What seemed like question marks around Vanney back in 2015 are now seen as strengths. Manning said back then that the lack of outward fire in his personality was “maybe something he can develop”. Bezbatchenko, always viewed as a front-office star in the making and tipped to be a future MLS commissioner by his boss this week, was “a little more fiery than Greg is,” Manning had added, smiling with an obvious fondness. “He gets pretty intense.”
Nowadays, Vanney’s calm, analytical manner is seen as one of his key traits. It was his ability to judge games with a clear eye from the sidelines that allowed him to make such a consistent impact with tactical changes and substitutions during the 2016 playoffs. “I try as much as I can - and it’s not always the case - to stay a little less emotional in the game,” Vanney explained.
Spend a few minutes in Vanney’s presence talking about how Toronto’s last game unfolded - or even in the post-match press conference, when he has had all of 10 minutes or so to digest what has happened - and his ability to articulate complex tactical concepts is striking. It is also evident in his work, whether it be the shrewd game plan that set Toronto on their way to beating the the Seattle Sounders earlier this season or the first-half substitution that turned their Canadian Championship semi-final against the Ottawa Fury on its head.

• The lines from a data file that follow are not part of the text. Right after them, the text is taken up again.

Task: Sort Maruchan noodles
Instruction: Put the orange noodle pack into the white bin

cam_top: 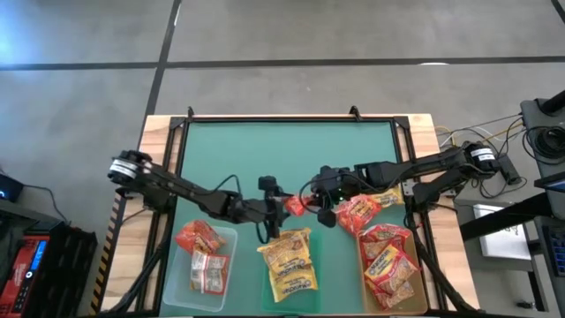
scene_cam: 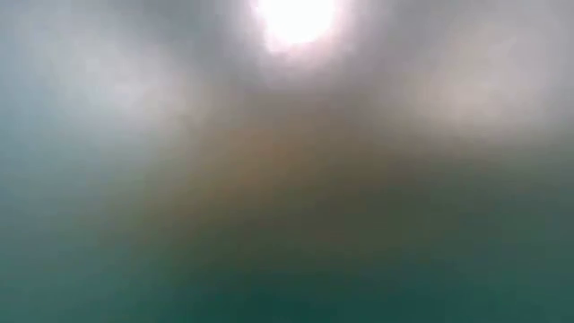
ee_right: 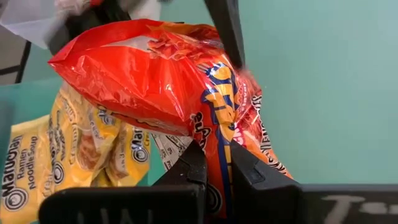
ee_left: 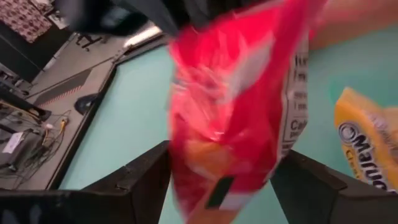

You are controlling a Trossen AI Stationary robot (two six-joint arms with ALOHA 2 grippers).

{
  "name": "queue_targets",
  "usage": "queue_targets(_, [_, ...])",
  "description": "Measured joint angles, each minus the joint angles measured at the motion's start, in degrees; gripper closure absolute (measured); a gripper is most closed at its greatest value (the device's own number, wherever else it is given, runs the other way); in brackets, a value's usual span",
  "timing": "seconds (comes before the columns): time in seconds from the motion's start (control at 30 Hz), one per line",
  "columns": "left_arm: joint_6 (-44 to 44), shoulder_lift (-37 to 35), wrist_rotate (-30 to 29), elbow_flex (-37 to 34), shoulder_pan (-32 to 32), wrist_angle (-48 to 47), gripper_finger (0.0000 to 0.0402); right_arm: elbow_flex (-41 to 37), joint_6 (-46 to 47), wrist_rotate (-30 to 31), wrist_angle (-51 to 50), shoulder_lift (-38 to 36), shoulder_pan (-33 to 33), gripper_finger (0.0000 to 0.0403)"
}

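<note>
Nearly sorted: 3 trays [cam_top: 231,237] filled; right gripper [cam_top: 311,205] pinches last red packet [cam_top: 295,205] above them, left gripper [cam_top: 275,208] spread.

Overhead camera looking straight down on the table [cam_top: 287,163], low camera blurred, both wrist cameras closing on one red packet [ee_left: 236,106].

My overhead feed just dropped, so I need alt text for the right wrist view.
The right pincer is shut on the edge of a red-orange noodle packet, held up over the green table. A yellow Maruchan packet lies behind it, with another dark finger reaching the packet from the far side.
</note>
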Motion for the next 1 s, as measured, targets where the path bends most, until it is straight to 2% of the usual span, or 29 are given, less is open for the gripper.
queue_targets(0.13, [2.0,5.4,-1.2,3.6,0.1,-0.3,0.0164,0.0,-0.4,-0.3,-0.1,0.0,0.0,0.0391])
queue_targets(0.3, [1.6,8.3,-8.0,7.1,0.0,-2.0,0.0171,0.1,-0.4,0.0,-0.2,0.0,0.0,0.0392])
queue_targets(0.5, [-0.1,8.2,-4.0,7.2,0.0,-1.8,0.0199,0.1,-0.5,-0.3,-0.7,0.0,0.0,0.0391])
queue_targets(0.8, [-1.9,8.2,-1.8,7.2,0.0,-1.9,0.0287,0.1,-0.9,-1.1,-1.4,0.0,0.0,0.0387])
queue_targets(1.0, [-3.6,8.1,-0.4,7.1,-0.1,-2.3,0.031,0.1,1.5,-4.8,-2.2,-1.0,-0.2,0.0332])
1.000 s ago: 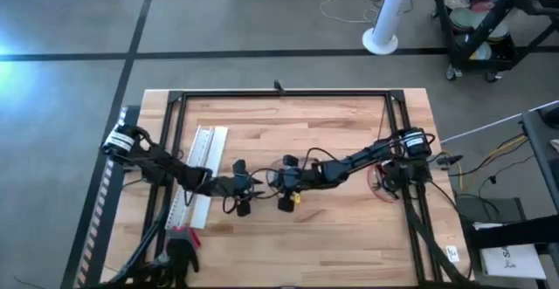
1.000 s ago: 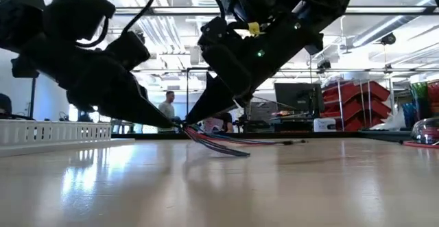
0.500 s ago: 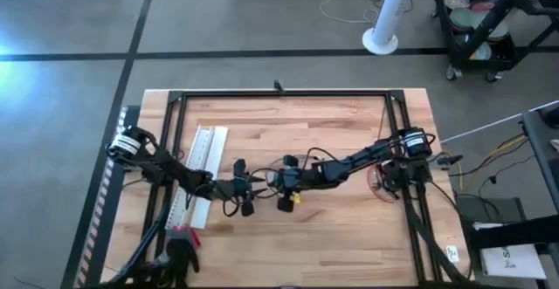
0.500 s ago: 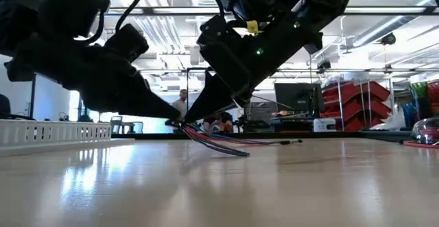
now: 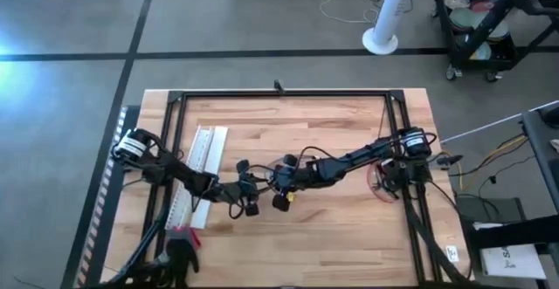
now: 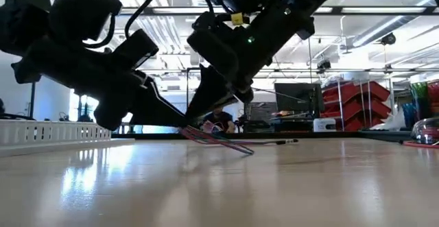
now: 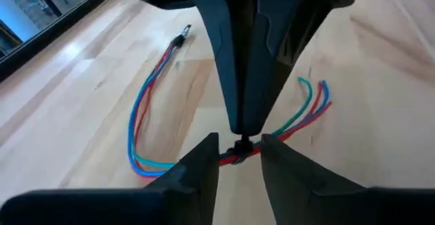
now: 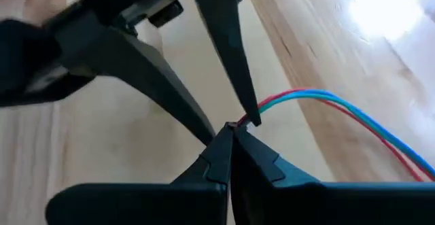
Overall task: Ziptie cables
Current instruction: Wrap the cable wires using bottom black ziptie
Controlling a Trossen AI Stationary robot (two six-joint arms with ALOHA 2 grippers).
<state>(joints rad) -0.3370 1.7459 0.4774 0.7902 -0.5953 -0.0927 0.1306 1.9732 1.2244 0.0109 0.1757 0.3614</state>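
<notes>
**Both pincers meet on the cables at mid-bench**

The bench is a pale wooden top with a black frame along its far edge and sides. My two arms reach in from either side and come together near its middle, a little left of centre.

A long white slotted strip lies on the left part of the bench, running near to far, and my left arm crosses over it. In the low view the same strip shows as a low white rail at the left.

The cables are a thin bundle of red, blue and green wires lying on the wood at the centre of the bench, right where my pincers meet. One part of the bundle loops away and ends in a small dark plug; the short loose ends fan out on the other side. In the low view the cables rest flat on the bench and trail off to the right.

My left pincer is slightly open, its tips either side of the bundle at a small dark band. My right pincer has its tips pressed together on the cables at the same spot, tip to tip with the left one.
</notes>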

It is strange to say in a way, but one of the clearest indicators of Toronto’s lack of success over their first eight years or so of existence was the small number of players and staff who they saw leave for a bigger stage.
Perhaps more than anyone else in the club’s history, Vanney is changing that, whether it be through his development of the players in his first-team squad or his long-held belief in the importance of a productive academy.
Before long, Toronto might have a job on their hands convincing him not to join that class of alumni himself.